My cat has (luckily!) always respected all my books; except, for some reason, my copy of Platon's "Republic". One day that I left it unsupervised, he destroyed it with the severity of an inquisitor, and turned many pages into confetti: since he's the king of the house, he probably disapproves of all kinds of republic. Anyway, the book was unreadable (especially after my cat's attack), and so I turned it into a cat scratcher for him, with a little skill and some glue, rope and wood. My cat can now channel his anti-Platonic anger, and he's never touched any of my other books!

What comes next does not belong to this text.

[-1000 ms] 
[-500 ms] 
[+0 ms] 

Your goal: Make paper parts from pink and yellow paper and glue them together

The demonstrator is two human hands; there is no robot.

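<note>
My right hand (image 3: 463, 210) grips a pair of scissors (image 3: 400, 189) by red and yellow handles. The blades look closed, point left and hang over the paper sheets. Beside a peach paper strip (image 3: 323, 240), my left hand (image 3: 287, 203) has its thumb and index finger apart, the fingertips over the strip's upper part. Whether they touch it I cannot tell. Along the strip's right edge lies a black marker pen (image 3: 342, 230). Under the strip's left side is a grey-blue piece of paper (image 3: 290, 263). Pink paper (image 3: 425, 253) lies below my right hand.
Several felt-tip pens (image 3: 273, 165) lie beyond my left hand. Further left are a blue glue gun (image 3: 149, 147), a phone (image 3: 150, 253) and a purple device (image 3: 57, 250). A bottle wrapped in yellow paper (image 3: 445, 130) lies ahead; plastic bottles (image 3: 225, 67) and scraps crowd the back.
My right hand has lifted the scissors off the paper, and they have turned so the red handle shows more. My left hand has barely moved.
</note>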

Books are also lovely to press the odd flower with :) oddest bookmark I ever found (I’m a library assistant) was a sheet of headache tablets... in a book on parenting. Thought it was pretty apt and chuckled about it for the rest of week ;) x
Don't forget the book in "Cloud Atlas" by David Mitchell that was cut in half to use under one shorter feet of bed. The guy in that room got the book out and read that half, which we readers read with him. But it was also used as one explanation of the particular Cloud Atlas structure in which 7 stories are told after another, one leading to the next: 1-2-3-4-5-6-7-7-6-5-4-3-2-1. Later someone found the other half of that book, so we got to see the second part of it.
Six weeks ago I brought home a VERY shy 9 year old rescue kitty who immediately squeezed himself behind the sofa. I used ARCs to keep the sofa a bit further from the wall so he could at least turn around. He is out and about most of the time now, but the ARCs are still in place, as the space behind the sofa is still his safe spot and they are the perfect size.

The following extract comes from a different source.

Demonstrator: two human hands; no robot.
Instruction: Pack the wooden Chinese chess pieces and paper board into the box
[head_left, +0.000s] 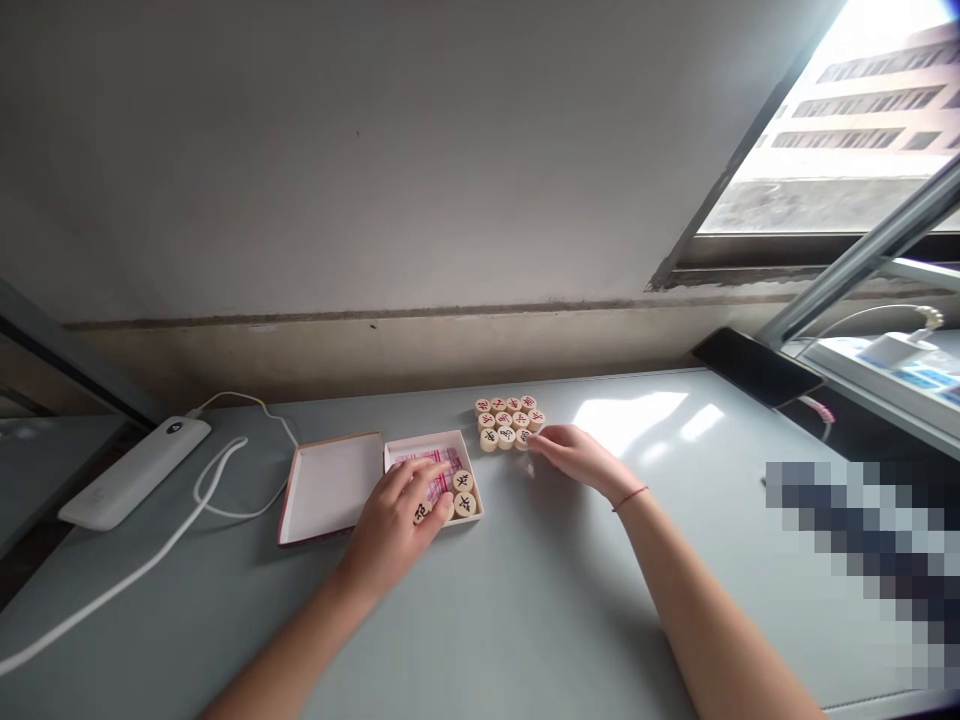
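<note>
L hand (399,505) over box (480,500), R hand (577,457) at 3rd-row pcs (506,436)

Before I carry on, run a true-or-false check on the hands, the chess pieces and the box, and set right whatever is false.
1. The right hand has its fingertips at a black-marked Chinese chess piece. True.
2. The left hand is over the grouped pieces. False: it is over the open box, which also holds pieces.
3. The box lid lies to the left of the box. True.
4. The red bracelet is on the left wrist. False: the bracelet is on the right wrist.
5. In the group, the row nearest the wall has red characters. True.
</note>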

Books are useful to keep one's beverage level on a sofa or bed while reading a different book.
First things first: thank you very much, Shaun, for your wonderful books and newsletter! My story is not about my use of a book but a friend's use of *my* book. I was out of town and lent my home to a friend and his cat. During their stay the friend broke the wooden base of an end-table lamp. He owned up to the damage before I got home--and it was no big deal because the lamps were thrift store finds gifted to me--and said he left the lamp propped up. I returned to find he'd propped it up with two books, including one autographed with a personal note from the author. To be fair, it was a paperback, who would check a paperback for an autograph? What turned out to be a larger concern were the fleas left behind by the cat.

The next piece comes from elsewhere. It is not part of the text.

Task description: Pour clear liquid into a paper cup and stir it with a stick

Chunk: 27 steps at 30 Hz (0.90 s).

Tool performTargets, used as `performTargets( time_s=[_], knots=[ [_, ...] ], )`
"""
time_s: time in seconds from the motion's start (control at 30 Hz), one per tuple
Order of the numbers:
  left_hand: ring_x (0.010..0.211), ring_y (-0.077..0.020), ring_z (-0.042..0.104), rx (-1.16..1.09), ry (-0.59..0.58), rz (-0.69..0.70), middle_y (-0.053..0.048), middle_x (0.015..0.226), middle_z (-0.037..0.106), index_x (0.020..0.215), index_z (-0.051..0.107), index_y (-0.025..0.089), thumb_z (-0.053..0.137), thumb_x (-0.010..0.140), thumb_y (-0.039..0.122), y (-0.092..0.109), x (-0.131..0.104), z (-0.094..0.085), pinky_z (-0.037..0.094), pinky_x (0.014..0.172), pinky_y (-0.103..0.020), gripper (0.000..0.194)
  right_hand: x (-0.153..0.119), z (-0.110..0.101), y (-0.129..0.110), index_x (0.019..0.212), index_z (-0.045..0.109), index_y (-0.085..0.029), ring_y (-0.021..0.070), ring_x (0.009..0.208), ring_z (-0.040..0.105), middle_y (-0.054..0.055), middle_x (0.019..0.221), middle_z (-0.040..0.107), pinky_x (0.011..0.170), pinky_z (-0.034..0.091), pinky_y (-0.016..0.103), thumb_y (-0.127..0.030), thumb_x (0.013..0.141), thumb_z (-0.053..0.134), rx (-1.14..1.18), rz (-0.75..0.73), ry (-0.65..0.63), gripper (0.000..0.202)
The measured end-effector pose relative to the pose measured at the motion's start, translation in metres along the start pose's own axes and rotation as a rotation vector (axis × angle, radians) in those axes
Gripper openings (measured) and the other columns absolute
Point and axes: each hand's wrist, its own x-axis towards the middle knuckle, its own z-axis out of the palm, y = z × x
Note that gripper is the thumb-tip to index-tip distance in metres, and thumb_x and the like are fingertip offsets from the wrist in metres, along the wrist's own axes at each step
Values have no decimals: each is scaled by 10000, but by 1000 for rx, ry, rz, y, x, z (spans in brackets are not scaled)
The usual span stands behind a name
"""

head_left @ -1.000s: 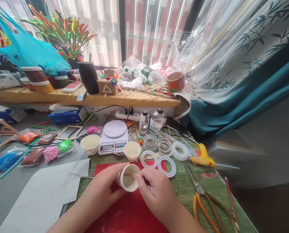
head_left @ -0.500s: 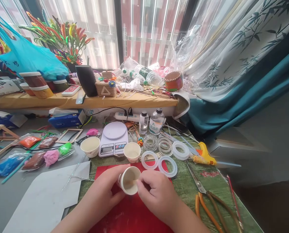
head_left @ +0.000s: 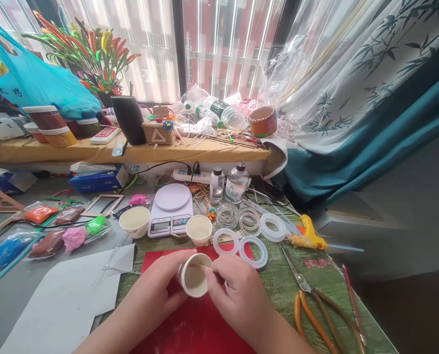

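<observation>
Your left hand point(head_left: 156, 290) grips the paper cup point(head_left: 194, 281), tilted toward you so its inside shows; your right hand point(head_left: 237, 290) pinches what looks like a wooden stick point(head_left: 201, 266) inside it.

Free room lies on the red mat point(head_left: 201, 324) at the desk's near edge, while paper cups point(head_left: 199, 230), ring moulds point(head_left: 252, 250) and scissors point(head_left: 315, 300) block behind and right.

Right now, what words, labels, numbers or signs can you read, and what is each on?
"A": label of the larger clear bottle.
Triangle sign: front of the small woven box.
Dark characters on the blue plastic bag: too blurred to read.
Print on the white box at far left: unreadable.
Kitchen scale display: blank.
</observation>
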Motion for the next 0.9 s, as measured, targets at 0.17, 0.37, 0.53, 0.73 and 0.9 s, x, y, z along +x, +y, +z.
performTargets(
  time_s=[0.17, 0.37, 0.53, 0.73, 0.9],
  knots=[
    [1276, -243, 739, -2, -34, 2, 3, 1417, 766, 1429, 636, 380, 689, 899, 129, 2, 1, -2, 605, 1070, -351, 589, 2, -8, -3, 715, 361, -230, 141, 620, 424, -32, 668, 471, 601, 266, 299, -281, 1054, 496, 18, 44, 4, 369],
    [1257, -255, 747, 4, -34, -24, -17, 1399, 773, 1415, 648, 361, 703, 895, 147, 2, 1, -3, 615, 1049, -360, 565, 2, -7, -4, 705, 363, -229, 136, 609, 420, -34, 658, 471, 600, 262, 301, -263, 1027, 509, 35, 37, -37, 355],
    [1266, -253, 742, -2, -26, -14, -14, 1408, 766, 1422, 635, 372, 702, 907, 164, -1, 1, -1, 608, 1066, -367, 560, 2, -6, -4, 705, 377, -232, 139, 612, 433, -32, 662, 487, 595, 273, 293, -273, 1018, 512, 55, 108, -41, 344],
    [1248, -252, 749, 2, -29, -19, -16, 1426, 755, 1428, 634, 391, 697, 902, 145, -5, -2, 1, 616, 1048, -363, 584, 1, -5, -2, 715, 378, -230, 136, 615, 415, -37, 665, 466, 603, 267, 295, -256, 1016, 522, 35, 44, -10, 335],
    [1250, -246, 751, 3, -19, -19, 3, 1418, 760, 1444, 621, 408, 696, 893, 131, -5, -1, 0, 617, 1049, -354, 622, 1, -3, -2, 708, 346, -229, 135, 604, 390, -40, 657, 438, 600, 249, 300, -248, 1006, 521, 4, 23, -2, 347]
  ],
)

I met my husband in law school. I used to stack his copy of Black’s Law Dictionary on top of mine to reach canned goods in the back of my unreachable cupboard. Oh, and stacked books topped with a sheet of glass found in somebody’s trash made a great first coffee table...
The Bible served us well one day when we got a flat tire. We pulled off the road and the car Jack was just pushing into the mud instead of lifting the car up, so the Bible was the only other option to stick under the Jack. It helped us change a tire!
I remember when paper back novels used to be essential for the presentation of any slide show. No matter how tall/short the projector’s table was, a couple of books were always needed to make picture fit on the screen. An update is that yesterday I was FaceTiming with some friends and a slim tome (Red Bait by Al King and Kate Braid) was just right for getting the angle right so that at least the video was not all ceiling...
In my classroom, there is a table. On the table, there are two bookshelves. On the bookshelves, there are many books. They are quite ordinary books, for reading only. Once, there were only dozens of them. Now, there are hundreds. The table is ill-suited to carry their weight, and so I thought to support its sagging middle with a stool. The stool at hand was several inches too short, but fortunately I had several inches of used grammar workbooks at hand. They filled the gap admirably, and they are now labeled: "STRUCTURAL BOOKS; DO NOT REMOVE!"
I once dropped Bill Clinton’s autobiography from a great height upon a very large centipede. It did not know what hit it. Unfortunately, I was afraid to move the book for three days, and was never able to finish reading it. It’s only murder if they are outside the house.